Over 2.5 million people were placed under evacuation orders, and 3.4 million Floridians were left without power. Key West was among the first areas in Florida to experience the effects of the hurricane, receiving up to 4 feet of storm surge and 70 mph winds. Storm surge is a tsunami-like phenomenon of rising water that occurs as a result of low-pressure storms and is considered the most dangerous component of a hurricane. Fort Myers and Sarasota received up to 18 feet causing many streets, buildings, and homes to flood.
There are many ways people can help those affected by Hurricane Ian. Organizations such as American Red Cross, Volunteer Florida, and Caring for Others are all working to help those affected by this storm. Additionally, locals are helping their neighbors in as many ways as possible. According to “VTDigger”, Saint Michael’s student and emergency medical technician, Zachary Rounds, even took a week off school to help. He flew to Florida after hearing that they did not have enough medical personnel and were unsure how many people were rescued.
Hurricane season is still far from over, lasting until November 30, with the National Oceanic and Atmospheric Administration (NOAA) predicting an above average hurricane season.

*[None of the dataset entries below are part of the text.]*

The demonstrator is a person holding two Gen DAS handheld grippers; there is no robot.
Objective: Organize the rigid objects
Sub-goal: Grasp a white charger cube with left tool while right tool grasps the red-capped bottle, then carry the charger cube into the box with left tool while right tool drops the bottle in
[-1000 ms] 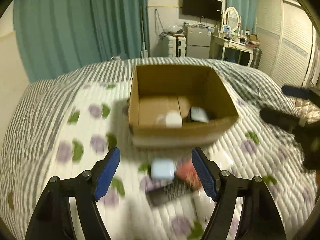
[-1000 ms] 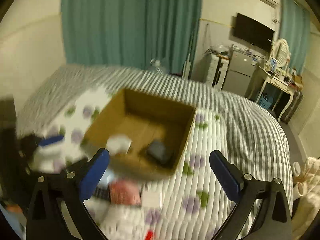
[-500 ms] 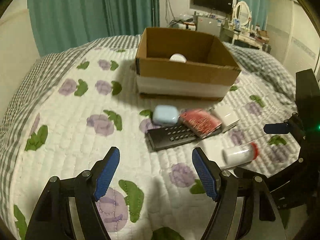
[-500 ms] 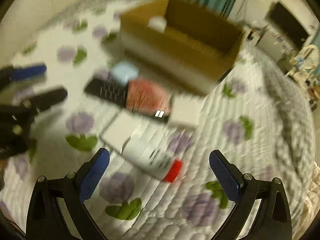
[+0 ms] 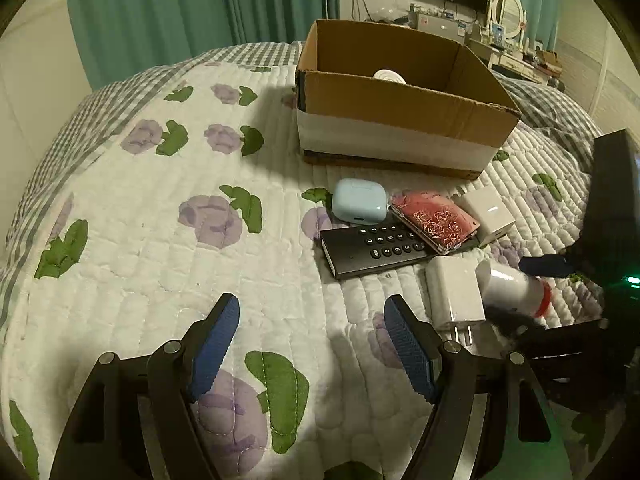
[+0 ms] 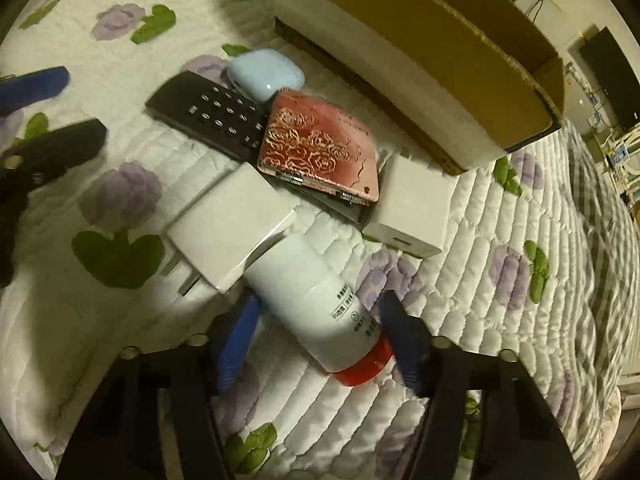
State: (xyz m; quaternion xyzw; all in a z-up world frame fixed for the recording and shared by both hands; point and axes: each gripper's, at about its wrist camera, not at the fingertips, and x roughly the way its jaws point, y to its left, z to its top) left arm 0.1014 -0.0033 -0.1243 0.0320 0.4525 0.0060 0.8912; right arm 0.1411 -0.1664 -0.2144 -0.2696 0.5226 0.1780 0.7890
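A bed (image 5: 132,248) carries everything, covered by a white quilt printed with purple flowers and green leaves. A cardboard box (image 5: 400,120) sits on it. Just in front lie a pale blue earbud case (image 5: 359,201), a black remote (image 5: 376,250) with a red rose-patterned case (image 5: 434,220) resting partly across it, a white cube charger (image 5: 489,209), a white plug adapter (image 5: 454,292), and a white bottle with a red cap (image 6: 320,312) touching the adapter.

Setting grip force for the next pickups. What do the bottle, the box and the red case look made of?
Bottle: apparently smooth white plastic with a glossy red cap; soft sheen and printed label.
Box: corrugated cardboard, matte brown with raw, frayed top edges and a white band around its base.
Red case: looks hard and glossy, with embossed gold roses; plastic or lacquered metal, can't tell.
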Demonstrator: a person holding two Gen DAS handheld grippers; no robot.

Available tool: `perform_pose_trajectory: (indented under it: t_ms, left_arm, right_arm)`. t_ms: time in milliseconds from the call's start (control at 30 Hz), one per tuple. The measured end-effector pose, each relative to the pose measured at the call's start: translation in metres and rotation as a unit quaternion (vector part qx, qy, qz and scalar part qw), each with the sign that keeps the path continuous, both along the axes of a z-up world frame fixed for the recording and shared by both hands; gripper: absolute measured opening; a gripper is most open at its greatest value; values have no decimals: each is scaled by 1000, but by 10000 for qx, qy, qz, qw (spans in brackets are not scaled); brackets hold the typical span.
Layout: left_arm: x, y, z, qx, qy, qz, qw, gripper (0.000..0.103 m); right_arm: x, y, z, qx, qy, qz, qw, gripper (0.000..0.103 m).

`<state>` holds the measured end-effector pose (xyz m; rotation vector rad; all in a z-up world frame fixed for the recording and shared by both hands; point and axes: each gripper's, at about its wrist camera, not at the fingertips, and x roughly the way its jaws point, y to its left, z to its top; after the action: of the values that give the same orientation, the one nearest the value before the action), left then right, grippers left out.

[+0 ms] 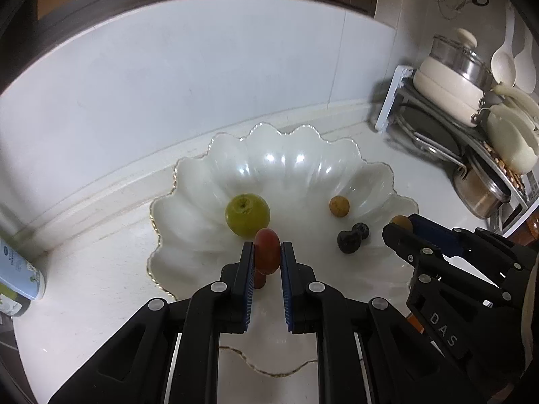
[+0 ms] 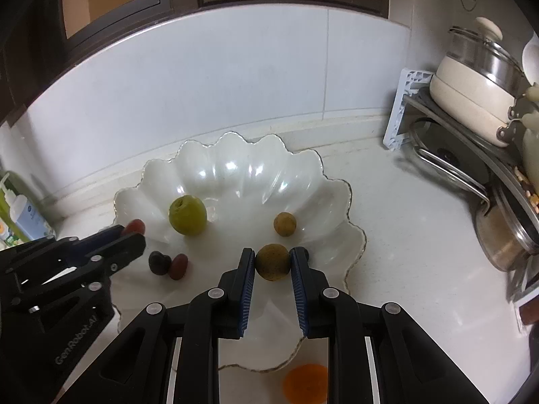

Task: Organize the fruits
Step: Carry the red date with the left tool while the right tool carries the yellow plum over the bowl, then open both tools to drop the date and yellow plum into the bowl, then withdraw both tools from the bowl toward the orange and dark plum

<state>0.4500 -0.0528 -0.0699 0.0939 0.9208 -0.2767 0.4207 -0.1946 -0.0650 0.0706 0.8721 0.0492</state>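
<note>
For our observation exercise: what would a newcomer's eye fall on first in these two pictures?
First, the scalloped white bowl on the counter, with a green fruit at its middle. Next, two black grippers over its near side: the left gripper shut on a red fruit, the right gripper shut on a brown fruit.

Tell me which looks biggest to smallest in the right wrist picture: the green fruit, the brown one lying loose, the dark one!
1. green fruit
2. and 3. unsure: loose brown fruit and dark fruit look alike.
</note>
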Motion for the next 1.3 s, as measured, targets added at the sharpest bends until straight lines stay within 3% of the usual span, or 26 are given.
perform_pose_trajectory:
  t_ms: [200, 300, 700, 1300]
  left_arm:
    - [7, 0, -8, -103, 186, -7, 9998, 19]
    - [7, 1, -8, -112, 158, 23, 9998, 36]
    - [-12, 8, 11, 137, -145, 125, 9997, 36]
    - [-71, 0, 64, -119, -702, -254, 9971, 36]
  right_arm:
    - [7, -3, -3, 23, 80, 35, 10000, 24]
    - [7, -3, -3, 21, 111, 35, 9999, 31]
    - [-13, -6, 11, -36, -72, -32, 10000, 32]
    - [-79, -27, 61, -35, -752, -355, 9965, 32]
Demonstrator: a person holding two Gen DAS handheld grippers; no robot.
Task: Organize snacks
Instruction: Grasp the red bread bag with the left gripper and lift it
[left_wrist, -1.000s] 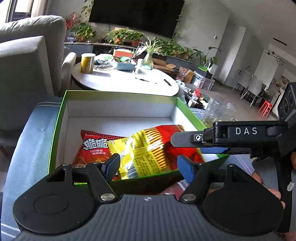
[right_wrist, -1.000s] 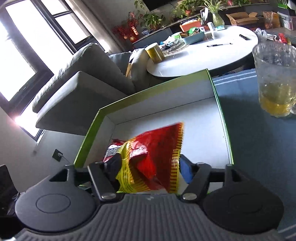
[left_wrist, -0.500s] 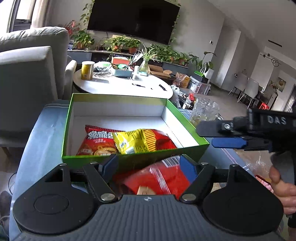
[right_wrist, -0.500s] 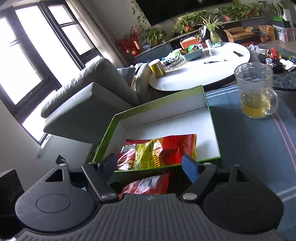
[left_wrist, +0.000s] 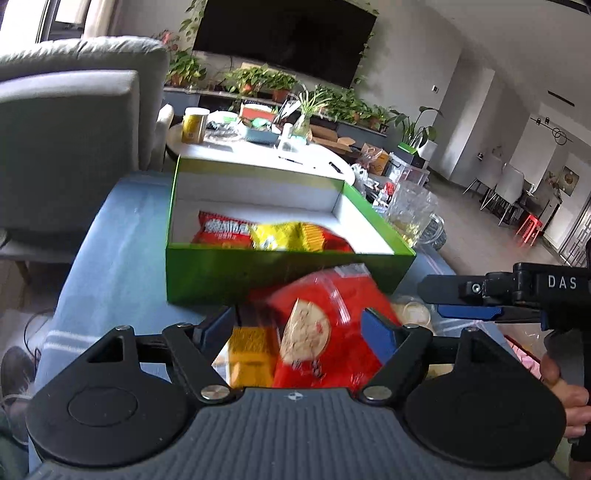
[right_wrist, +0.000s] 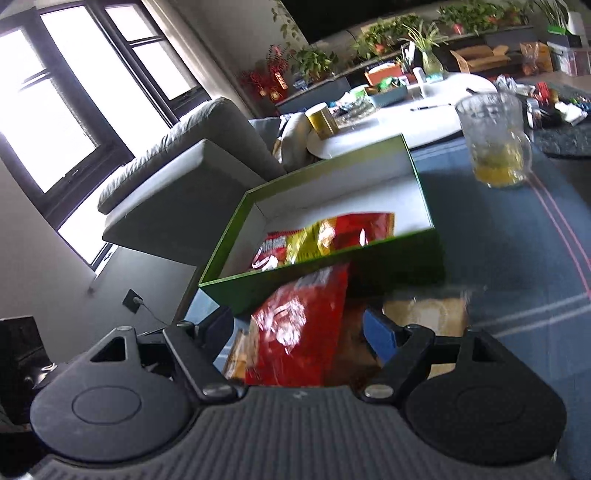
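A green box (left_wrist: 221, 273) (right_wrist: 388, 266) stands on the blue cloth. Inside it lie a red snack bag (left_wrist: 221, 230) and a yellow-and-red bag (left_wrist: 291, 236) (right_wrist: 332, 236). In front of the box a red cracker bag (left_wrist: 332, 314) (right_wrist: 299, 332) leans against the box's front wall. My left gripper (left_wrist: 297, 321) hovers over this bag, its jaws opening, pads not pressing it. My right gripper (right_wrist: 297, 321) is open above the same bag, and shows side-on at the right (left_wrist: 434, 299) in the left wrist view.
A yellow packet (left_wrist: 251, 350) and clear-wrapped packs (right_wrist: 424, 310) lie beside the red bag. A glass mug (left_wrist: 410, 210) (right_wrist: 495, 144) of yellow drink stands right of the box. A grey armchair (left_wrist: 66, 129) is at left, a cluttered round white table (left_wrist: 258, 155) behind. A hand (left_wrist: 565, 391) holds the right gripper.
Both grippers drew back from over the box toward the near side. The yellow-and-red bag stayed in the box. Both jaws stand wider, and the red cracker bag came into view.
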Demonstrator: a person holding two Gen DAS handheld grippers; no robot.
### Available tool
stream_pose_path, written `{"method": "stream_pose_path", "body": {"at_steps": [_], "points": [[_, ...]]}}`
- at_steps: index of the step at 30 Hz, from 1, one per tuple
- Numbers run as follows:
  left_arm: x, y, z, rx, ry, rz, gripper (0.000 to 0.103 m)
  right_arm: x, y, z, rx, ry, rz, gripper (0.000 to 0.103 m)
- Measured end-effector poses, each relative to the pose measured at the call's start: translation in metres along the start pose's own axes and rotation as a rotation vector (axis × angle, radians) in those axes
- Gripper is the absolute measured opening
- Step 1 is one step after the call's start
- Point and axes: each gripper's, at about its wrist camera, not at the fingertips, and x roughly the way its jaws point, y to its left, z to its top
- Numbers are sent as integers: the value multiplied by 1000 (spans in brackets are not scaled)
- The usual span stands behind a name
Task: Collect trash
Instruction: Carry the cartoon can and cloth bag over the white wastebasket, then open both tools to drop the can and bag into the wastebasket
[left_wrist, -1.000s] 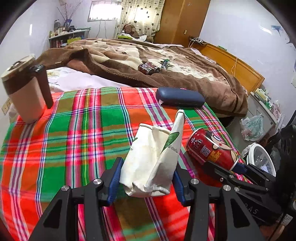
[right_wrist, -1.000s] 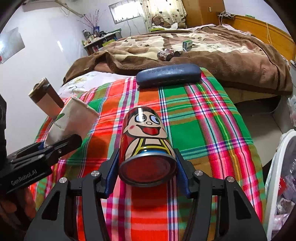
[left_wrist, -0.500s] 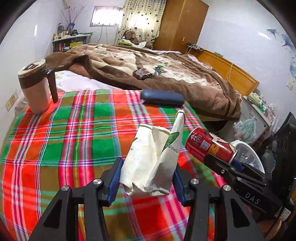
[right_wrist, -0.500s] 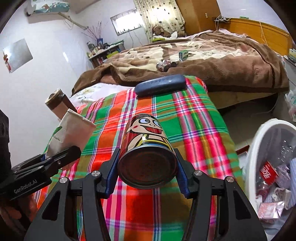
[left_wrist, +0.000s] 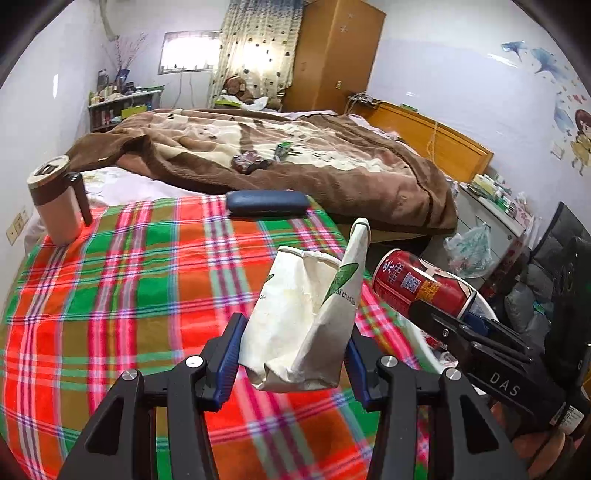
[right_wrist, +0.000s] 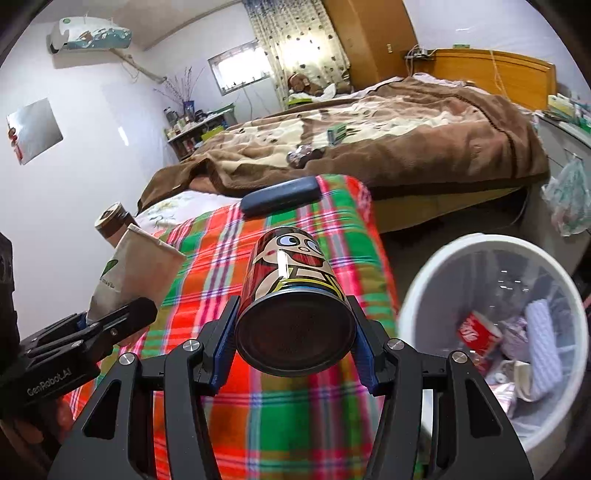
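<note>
Two pieces of trash are up in our hands, clear of the plaid surface. Our left hand-held gripper squeezes a white paper bag, which stands tall with its open top up. Our right hand-held gripper is clamped on a red can, which lies along the fingers with its flat bottom facing the camera.

What matters next is where the bin is. It sits on the floor, low and to the right of the can, just past the edge of the surface. We think the right hand is nearer to it, so the can should drop first (the bag has farther to go).

Only the right view shows the inside of the bin, with a red cup and crumpled wrappers. The left view shows just a sliver of its rim behind the can, but it shows the can's side, the mug and the blue case.
</note>
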Motion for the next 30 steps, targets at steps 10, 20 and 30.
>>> {"method": "stream_pose_path", "body": {"at_steps": [10, 20, 30], "points": [[0, -70, -8, 76, -16, -52, 50, -28, -48, -3, 37, -41, -65, 55], [25, -140, -20, 139, 36, -115, 51, -40, -100, -8, 89, -38, -160, 55], [69, -193, -34, 179, 111, -132, 51, -37, -142, -15, 109, 13, -230, 55]]}}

Although we cannot prevent hurricanes, we can prepare for them. The Centers for Disease Control and Prevention (CDC) recommends making a plan and setting up emergency contacts and supplies for worst case scenarios. If a storm is predicted to come to your area, make sure to stay up to date on news and government-issued alerts and information. Stock up on things such as food, water, safety items, and power sources.
–What made Hurricane Ian so intense: By the numbers
–Cuba loses all electricity after Hurricane Ian knocks out power grid | PBS NewsHour
–This is why the Gulf Coast — especially Florida — is so vulnerable to hurricanes, storm surge
–Hurricane Ian made landfall as a category 4 storm. How many US hurricanes have been stronger?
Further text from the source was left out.